→ **What is needed**:
Only the lines from the beginning of the listing below through the line with "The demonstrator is" belong in the answer; please print them exactly and drop the pictures.

→ **Data provided**:

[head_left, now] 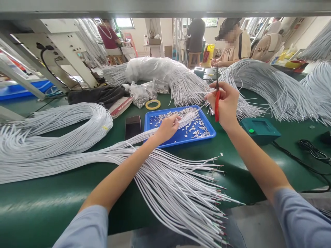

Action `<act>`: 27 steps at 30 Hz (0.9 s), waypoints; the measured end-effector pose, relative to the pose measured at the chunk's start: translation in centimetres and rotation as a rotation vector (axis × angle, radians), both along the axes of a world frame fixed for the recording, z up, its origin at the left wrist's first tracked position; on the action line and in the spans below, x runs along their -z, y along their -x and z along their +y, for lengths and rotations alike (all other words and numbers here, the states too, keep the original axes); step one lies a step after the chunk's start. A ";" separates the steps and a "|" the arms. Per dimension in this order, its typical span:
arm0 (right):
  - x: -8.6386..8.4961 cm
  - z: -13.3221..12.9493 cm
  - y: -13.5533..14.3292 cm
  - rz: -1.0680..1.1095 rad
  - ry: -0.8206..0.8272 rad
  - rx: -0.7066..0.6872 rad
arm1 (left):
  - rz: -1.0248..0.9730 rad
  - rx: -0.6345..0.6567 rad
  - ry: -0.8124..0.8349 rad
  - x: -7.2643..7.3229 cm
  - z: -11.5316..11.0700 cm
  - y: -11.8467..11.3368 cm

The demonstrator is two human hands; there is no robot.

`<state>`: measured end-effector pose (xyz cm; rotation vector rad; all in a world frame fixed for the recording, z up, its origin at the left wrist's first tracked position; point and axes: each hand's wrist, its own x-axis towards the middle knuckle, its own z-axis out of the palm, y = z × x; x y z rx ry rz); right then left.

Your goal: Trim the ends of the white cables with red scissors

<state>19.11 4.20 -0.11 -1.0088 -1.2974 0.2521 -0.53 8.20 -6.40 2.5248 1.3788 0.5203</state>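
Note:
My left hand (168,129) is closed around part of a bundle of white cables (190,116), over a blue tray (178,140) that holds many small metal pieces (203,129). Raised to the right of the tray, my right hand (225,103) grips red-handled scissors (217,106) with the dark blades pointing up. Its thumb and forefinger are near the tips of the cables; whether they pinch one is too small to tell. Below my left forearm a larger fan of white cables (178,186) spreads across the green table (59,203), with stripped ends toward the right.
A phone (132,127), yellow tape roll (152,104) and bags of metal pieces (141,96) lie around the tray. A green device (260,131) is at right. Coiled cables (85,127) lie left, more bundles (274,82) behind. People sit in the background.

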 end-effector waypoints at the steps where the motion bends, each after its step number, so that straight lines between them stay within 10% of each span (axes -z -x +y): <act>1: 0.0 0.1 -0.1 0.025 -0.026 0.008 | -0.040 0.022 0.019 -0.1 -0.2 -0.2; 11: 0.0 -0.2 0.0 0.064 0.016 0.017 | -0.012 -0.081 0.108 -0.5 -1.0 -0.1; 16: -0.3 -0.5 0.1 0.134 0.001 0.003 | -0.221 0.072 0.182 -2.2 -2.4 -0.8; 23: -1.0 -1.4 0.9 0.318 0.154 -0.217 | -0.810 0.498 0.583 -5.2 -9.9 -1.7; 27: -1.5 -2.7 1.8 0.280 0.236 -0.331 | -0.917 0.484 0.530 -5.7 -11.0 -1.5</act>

→ **Result of this exercise**:
[head_left, now] 

Action `<act>`: 27 steps at 30 Hz (0.9 s), waypoints; the measured end-effector pose, relative to the pose measured at the chunk's start: translation in centimetres and rotation as a rotation vector (axis × angle, radians), both along the axes of a world frame fixed for the recording, z up, its origin at the left wrist's first tracked position; on the action line and in the spans below, x runs along their -z, y along their -x and z along their +y, for lengths and rotations alike (all other words and numbers here, the states too, keep the original axes); step one lies a step after the chunk's start. A ";" separates the steps and a "|" the arms. Per dimension in this order, its typical span:
arm0 (right):
  - x: -8.6386..8.4961 cm
  - z: -13.3221..12.9493 cm
  - y: -13.5533..14.3292 cm
  - rz: -1.0680..1.1095 rad
  - ry: -0.8206..0.8272 rad
  - rx: -0.7066..0.6872 rad
arm1 (left):
  - rz: -1.0248..0.9730 rad
  - rx: -0.6345..0.6567 rad
  - ry: -0.8124..0.8349 rad
  - x: -7.2643..7.3229 cm
  - z: -11.5316..11.0700 cm
  - y: -11.8467..11.3368 cm

The demonstrator is two human hands; there is no robot.

The exercise requires no additional answer.